Statistical Analysis

Immediate outcome indicators were expressed and compared as proportions [%]. Considering all indicators as equally powerful, the significance of differences of the actual performance levels in 2006, 2009 and 2011 was tested with chi-square-test. All tests were carried out in exact versions. A two-tailed p<0.05 was considered statistically significant. Analysis was done with IBM® SPSS® Statistics, Version 20, © IBM Corporation, Armonk, NY, USA.

Results

In 2006, the referral hospital was the biggest hospital in the region with 395 available beds and 349 health workers on a permanent basis. The district hospitals in the control group of this study had a total of 298 beds and 657 health workers. There was one surgical ward in each hospital of the control group respectively. For the development of hospital characteristics over the study period see Results Table 1.

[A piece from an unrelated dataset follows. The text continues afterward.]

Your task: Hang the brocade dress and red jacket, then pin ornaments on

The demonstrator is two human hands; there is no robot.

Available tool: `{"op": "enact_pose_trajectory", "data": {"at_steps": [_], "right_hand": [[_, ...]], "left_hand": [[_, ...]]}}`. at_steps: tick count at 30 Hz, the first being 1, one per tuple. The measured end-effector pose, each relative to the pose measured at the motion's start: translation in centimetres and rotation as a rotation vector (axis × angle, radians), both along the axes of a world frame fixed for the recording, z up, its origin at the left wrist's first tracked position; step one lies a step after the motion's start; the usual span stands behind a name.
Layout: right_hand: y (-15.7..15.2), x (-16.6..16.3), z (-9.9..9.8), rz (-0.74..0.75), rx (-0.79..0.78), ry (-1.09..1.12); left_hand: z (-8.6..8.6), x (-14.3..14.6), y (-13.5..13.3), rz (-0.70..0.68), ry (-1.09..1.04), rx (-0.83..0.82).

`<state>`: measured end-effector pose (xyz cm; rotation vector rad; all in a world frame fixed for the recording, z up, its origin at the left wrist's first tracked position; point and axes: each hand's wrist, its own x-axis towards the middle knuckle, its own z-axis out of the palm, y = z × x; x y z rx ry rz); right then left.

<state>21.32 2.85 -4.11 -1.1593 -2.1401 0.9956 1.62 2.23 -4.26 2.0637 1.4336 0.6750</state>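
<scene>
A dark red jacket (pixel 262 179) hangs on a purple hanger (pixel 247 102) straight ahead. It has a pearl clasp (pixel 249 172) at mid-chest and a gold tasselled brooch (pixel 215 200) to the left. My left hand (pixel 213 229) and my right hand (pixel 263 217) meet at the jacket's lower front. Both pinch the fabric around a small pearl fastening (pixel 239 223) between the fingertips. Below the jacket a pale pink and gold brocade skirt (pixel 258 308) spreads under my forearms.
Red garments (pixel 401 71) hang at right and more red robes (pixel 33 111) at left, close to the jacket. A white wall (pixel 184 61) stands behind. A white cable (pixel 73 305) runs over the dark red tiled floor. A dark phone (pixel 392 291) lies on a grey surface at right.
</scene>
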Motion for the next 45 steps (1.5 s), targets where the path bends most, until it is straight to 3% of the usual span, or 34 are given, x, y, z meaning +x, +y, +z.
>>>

Immediate Outcome Indicators

In the intervention hospital, six key procedures improved significantly towards 2011, namely admission (p<0,001), inpatient care (p<0,001), preoperative care (p<0,001), discharge in files review (p<0,001), ward performance (p<0,001) and surgical performance (p<0,001). Two out of nine key procedures reached the benchmark of 80% (ward round; surgical performance) in 2006, whereas this was one out of eleven in 2009 (surgical performance), and four out of nine in 2011 (preoperative care; ward performance; ward round; surgical performance). Structural quality in the surgical department was 65.9% in 2006, 57.9% in 2009 and 69.8% in 2011. For all immediate indicators in the intervention hospital see Table 2 and Figure 2.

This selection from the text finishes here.